ROME, Vendredi 27 février 2009 (ZENIT.org) – Au Sri Lanka, devant l’opposition des chrétiens, le Parlement ajourne le projet de loi anti-conversion, souligne « Eglises d’Asie » (EDA), l’agence des Missions étrangères de Paris (MEP).
Une commission parlementaire comprenant des députés chrétiens et des chefs de partis politiques, chargée d’examiner le 18 février dernier, le très controversé projet de loi anti-conversion, a conclu que sa promulgation pourrait avoir de graves conséquences, déclencher un conflit interreligieux et constituer une violation de la constitution du pays.
« Nous devons à tout prix éviter un conflit entre les bouddhistes et les chrétiens », a déclaré le 26 février à l’agence Ucanews, Joseph Michael Perera, député catholique et chef de l’opposition au Parlement [La chambre des députés du Sri Lanka compte environ 10 chrétiens sur les 225 parlementaires qui la constituent ](1).
De son côté, le ministre des Affaires religieuses, Pandu Bandaranayake, a confirmé que les chrétiens avaient demandé la clarification de certains termes du projet de loi et proposé des amendements à celui-ci. « Il sera donc réexaminé par un comité religieux consultatif, dépendant du Ministère des Affaires religieuses », a déclaré le ministre.
Ce n’est pas l’avis du vénérable Athureliya Rathana Thero, chef de file du parti bouddhiste extrêmiste Jathika Hela Urumaya (JHU, Héritage national cinghalais) au Parlement, qui assure que le projet de loi ne peut être soumis à l’approbation d’un tel comité. Le JHU est à l’origine du projet et le présente régulièrement au vote des parlementaires depuis 2004, malgré le jugement de la Cour d’Appel du Sri Lanka qui l’avait déclaré incompatible avec la constitution nationale laquelle reconnait la liberté religieuse.
Mgr Norbert Andradi, évêque d’Anuradhapura et Secrétaire général de la Conférence des évêques catholiques du Sri Lanka, avait particulièrement souligné les problèmes d’interprétation de certains termes du projet, risquant de faire passer tout acte de charité pour du prosélytisme. Avec l’ensemble des évêques du Sri Lanka, il avait lancé de nombreuses manifestations et réunions de réflexion, rassemblant les chrétiens des différentes Eglises qui tous, dénonçaient le caractère potentiellement liberticide de la loi anti-conversion (2).

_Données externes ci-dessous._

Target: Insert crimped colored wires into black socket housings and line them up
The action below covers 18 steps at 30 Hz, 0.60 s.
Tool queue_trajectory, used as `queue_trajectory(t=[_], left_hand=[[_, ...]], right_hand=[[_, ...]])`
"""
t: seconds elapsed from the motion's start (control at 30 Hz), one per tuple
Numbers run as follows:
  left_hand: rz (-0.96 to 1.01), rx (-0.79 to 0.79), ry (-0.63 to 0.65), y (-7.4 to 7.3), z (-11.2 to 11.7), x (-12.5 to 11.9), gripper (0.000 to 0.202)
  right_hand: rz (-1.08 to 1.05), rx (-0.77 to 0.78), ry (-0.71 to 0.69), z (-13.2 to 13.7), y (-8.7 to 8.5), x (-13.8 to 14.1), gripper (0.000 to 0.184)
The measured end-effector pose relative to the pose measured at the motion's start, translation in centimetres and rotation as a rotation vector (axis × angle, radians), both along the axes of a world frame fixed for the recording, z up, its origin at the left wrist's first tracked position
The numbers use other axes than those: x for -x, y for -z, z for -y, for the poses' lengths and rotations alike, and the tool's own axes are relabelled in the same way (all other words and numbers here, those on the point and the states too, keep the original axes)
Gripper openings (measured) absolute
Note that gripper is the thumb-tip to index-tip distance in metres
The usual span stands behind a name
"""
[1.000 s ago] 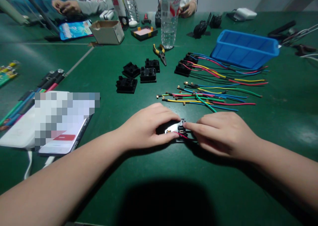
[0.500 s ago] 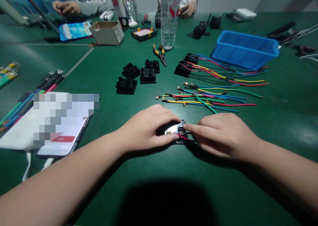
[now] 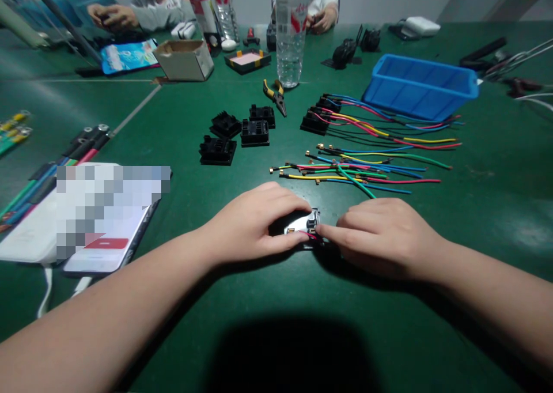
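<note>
My left hand (image 3: 268,220) holds a small black plastic socket part (image 3: 311,214) flat on the table, with thumb and fingers at its left side. Inside the part a bright inner surface and small brass contacts show. A thin red wire (image 3: 311,236) runs across it beside my left thumb. At its right edge my right hand (image 3: 380,237) touches the part with the index fingertip, the other fingers curled under. Whatever those curled fingers hold is hidden. Similar black socket parts (image 3: 254,132) sit beyond my left hand. Loose coloured wires (image 3: 358,171) with brass terminals lie just beyond both hands.
Two wired black parts (image 3: 315,121) lie near a blue bin (image 3: 423,87). Yellow-handled pliers (image 3: 276,98) and a water bottle (image 3: 290,41) are farther back. A phone (image 3: 112,231) and thick cables (image 3: 64,162) lie left. Two people sit across the table.
My right index fingertip has shifted slightly down and toward the near part of the socket part. My left hand keeps its hold. The view has moved a little.
</note>
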State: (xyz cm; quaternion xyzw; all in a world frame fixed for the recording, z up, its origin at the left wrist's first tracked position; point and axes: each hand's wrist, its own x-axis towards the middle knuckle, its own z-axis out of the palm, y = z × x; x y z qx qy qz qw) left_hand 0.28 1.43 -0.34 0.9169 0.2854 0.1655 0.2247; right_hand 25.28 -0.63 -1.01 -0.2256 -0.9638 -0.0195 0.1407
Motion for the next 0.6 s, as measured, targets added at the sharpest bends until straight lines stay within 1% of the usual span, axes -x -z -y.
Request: queue_trajectory(t=[0.27, 0.6], left_hand=[[0.001, -0.004, 0.000, 0.00, 0.04, -0.06, 0.032], [0.000, -0.012, 0.000, 0.00, -0.01, -0.04, 0.032]], right_hand=[[0.000, 0.047, -0.018, -0.06, 0.03, 0.03, 0.029], [-0.077, 0.127, -0.020, -0.03, -0.19, 0.26, 0.024]])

Cependant, le projet de loi, remanié par le JHU, semblait en bonne voie d’être accepté par le Parlement, après avoir reçu l’approbation d’une Commission d’étude. Le Jathika Hela Urumaya, parti dirigé uniquement par des moines bouddhistes et prônant une idéologie nationaliste, tient en effet une place importante au sein de la coalition gouvernementale, et rencontre l’approbation d’une grande partie des Cinghalais.
Commentant la nouvelle de cet ajournement, Joseph Perera a fait remarquer qu’« il ne s’agissait peut-être que d’une accalmie provisoire », se remémorant probablement les multiples tentatives passées du JHU en vue de faire adopter la loi anti-conversion.
Alors que les tensions religieuses ont été réactivées par le projet de loi, le drame humanitaire de la guerre civile continue de se jouer dans le nord-est du pays où les civils sont toujours piégés dans la zone des combats entre l’armée sri-lankaise – que soutient le JHU – et les Tigres de libération de l’Eelam tamoul (LTTE). Le 24 février dernier, les forces gouvernementales ont franchi une étape décisive en s’emparant de Puthukudiyiruppu et de ses quelques villages environnants. (3)
(1) Les bouddhistes constituent la majorité religieuse du Sri Lanka, avec 69 % de croyants. Les chrétiens, essentiellement des catholiques, ne représentent que 8 % de la population.
(2) voir EDA 501. A propos du projet de loi anti-conversion et de l’opposition des chrétiens à celui-ci, voir également EDA 308, 392, 393, et 395.